Ausgabe 08/2019
Einzige Frau
Mein Herz ist das erste Mal für große Fahrzeuge entflammt, als mein Papa mit mir zum Tag der offenen Tür der Feuerwehr fuhr. Drei meiner Cousins fuhren bereits Lkw. Das wollte ich auch. Da war ich 14. Mit 17 hat mich dann nichts mehr aufgehalten. Ich habe den Pkw-Führerschein gemacht, darauf folgten der Motorrad- und der Anhängerführerschein. Dann habe ich mich bei Edeka als Berufskraftfahrerin beworben und mit 19 den Lkw-Führerschein gemacht. Weil ich so klein und zierlich bin, dachten viele, dass ich das nicht schaffen würde. Aber ich habe die Probezeit von sechs Monaten bestanden und bewiesen, dass ich die Arbeit genauso gut bewältigen kann. Denn in meinem Beruf muss ich nicht nur fahren, wir müssen die Lkws auch be- und entladen. Von insgesamt 250 Berufskraftfahrern bei Edeka, bin ich momentan die einzige Frau, zwei weitere sind gerade im Mutterschutz.
Mein Arbeitstag beginnt mitten in der Nacht um 3 Uhr. Dann hole ich meine Fahrzeugmappe mit den Papieren und dem Schlüssel für den mir zugeteilten Lkw. Meine täglichen Strecken sind unterschiedlich weit. Mal geht es ins 120 Kilometer entfernte Meppen ins Emsland, mal nur 20 Kilometer weit nach Ocholt. Mal habe ich nur drei Kunden, die ich beliefere, mal sechs. Doch zuerst fahre ich den Lkw an die Box, wo die Ware für meine Kunden bereitsteht. Dort schiebe ich die Paletten und Rollbehälter mit Feinkost und Obst und Gemüse in den Lkw. Bei den schweren Paletten nutze ich eine E-Ameise, einen elektronischen Hubwagen, den ich immer auf dem Lkw habe. Wenn ich die Ware beim Kunden abgeladen habe, lade ich im Anschluss Leergut wieder auf, nehme es mit zurück und lade es am Ende meiner Tour wieder ab.
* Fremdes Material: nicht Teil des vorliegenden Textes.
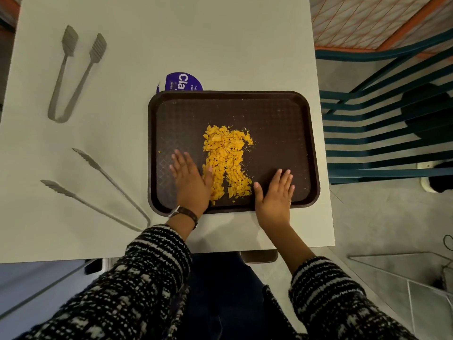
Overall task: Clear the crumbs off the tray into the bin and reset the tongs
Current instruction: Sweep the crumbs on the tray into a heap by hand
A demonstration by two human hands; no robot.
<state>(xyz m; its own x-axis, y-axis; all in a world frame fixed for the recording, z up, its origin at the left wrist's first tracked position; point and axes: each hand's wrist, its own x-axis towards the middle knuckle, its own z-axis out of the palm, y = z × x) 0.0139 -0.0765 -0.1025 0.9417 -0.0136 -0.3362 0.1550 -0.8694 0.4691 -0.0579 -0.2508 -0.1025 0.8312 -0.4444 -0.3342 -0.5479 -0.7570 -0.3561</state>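
Observation:
A dark brown tray [277, 114] lies on the white table, with a heap of yellow-orange crumbs [226, 158] piled near its middle and front. My left hand [191, 180] rests flat on the tray, its thumb touching the left side of the heap. My right hand [275, 195] lies flat on the tray's front right, just right of the heap. Both hands hold nothing. Two metal tongs lie on the table left of the tray: broad-tipped tongs [73, 74] at the back and long slim tongs [98, 190] near the front.
A purple round sticker [182, 81] peeks out behind the tray. The table's right edge [326, 168] runs close beside the tray. Right of it stands a teal slatted chair [382, 133], and a wire frame [416, 285] is on the floor at lower right.

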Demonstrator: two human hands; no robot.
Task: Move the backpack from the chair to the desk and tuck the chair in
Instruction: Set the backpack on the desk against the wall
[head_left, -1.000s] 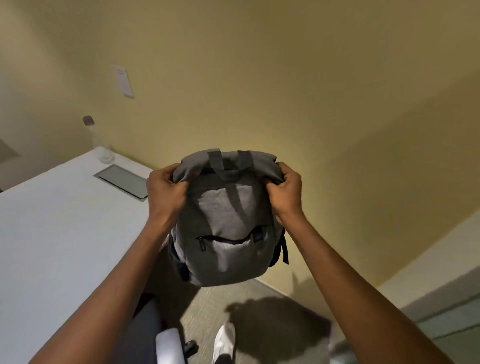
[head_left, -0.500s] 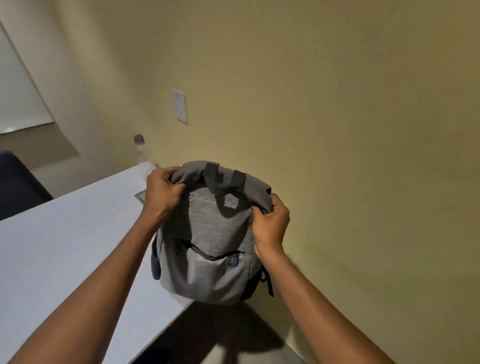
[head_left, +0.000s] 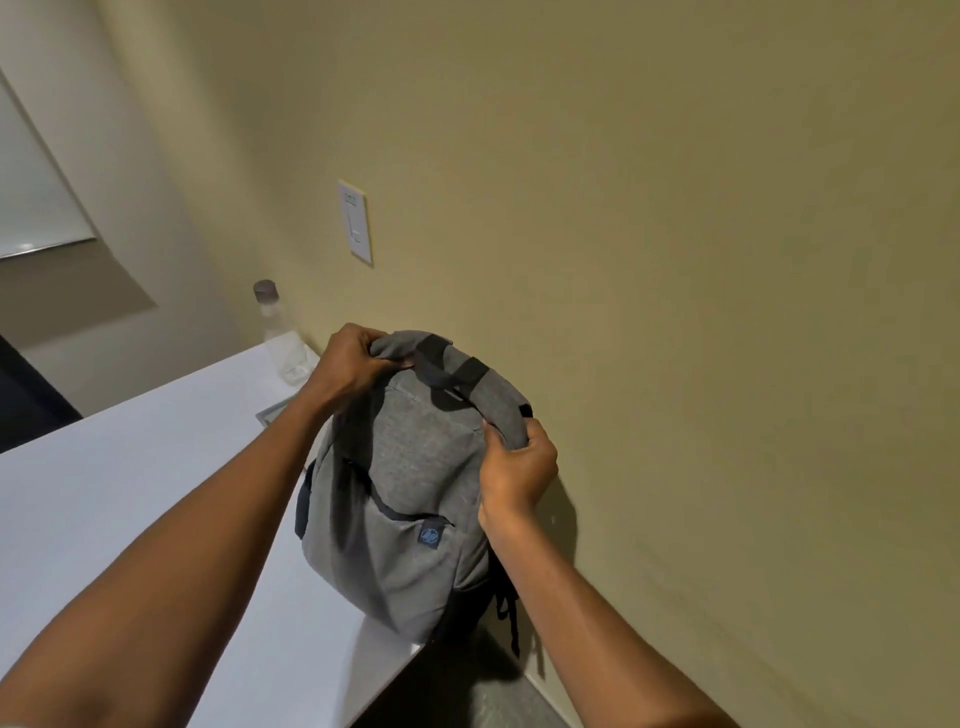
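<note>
The grey backpack (head_left: 410, 499) stands upright on the near right corner of the white desk (head_left: 130, 499), close to the yellow wall. Its bottom rests at the desk's edge, and dark straps hang down past the corner. My left hand (head_left: 353, 364) grips the top left of the bag's folded rim. My right hand (head_left: 519, 467) grips the top right of that rim. A black carry handle lies between my hands. The chair is out of view.
A clear water bottle (head_left: 280, 338) with a dark cap stands at the desk's far end by the wall. A flat grey panel (head_left: 272, 413) is set in the desk behind my left arm. A white wall switch (head_left: 356, 223) sits above. Grey carpet (head_left: 483, 696) shows below the desk corner.
I have carried the backpack leftward from over the floor onto the desk corner. It has come down until its bottom meets the desk. Both hands keep their grip on the rim.
</note>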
Mir fällt überhaupt nicht mehr auf, wie groß der Lkw eigentlich ist, aber tatsächlich wiegt er voll beladen bis zu 40 Tonnen. Der Sattelzug ist 16,5 Meter lang und 3,75 Meter hoch. Den Führerschein habe ich auf einem Tandem gemacht, der ist noch länger, aber jetzt bei der Arbeit fahre ich einen Sattelzug. Noch merke ich die körperliche Belastung nicht und kann mir vorstellen, meinen Beruf bis zur Rente auszuüben. In meiner Freizeit mache ich als körperlichen Ausgleich Schwimmtraining. Was mir dann noch an Zeit bleibt, gehört dem Haushalt, meinem Freund und seiner Tochter. Wenn wir privat unterwegs sind, fahre meistens ich. Einen schweren Unfall habe ich mit dem Lkw noch nicht gehabt, aber schon zweimal eine Strafe kassiert: Einmal bin ich bei Gelb über eine Kreuzung gefahren. Das andere Mal hatte ich das Handy in der Hand, weil ich meine Musik ändern wollte. Das gab jeweils einen Punkt und eine Geldstrafe. Die Unterstützungseinrichtung GuV-Fakulta für ver.di-Mitglieder hat mir geholfen und mir das meiste zurückerstattet.
Im Sommer haben wir im Groß- und Außenhandel gestreikt, auch bei Edeka, viele vom Lager und die Lkw-Fahrer. Ich bin in der ver.di-Tarifkommission aktiv und denke, es hätte vielleicht mehr für den Entgelttarifvertrag rausspringen können, aber die Seiten waren festgefahren.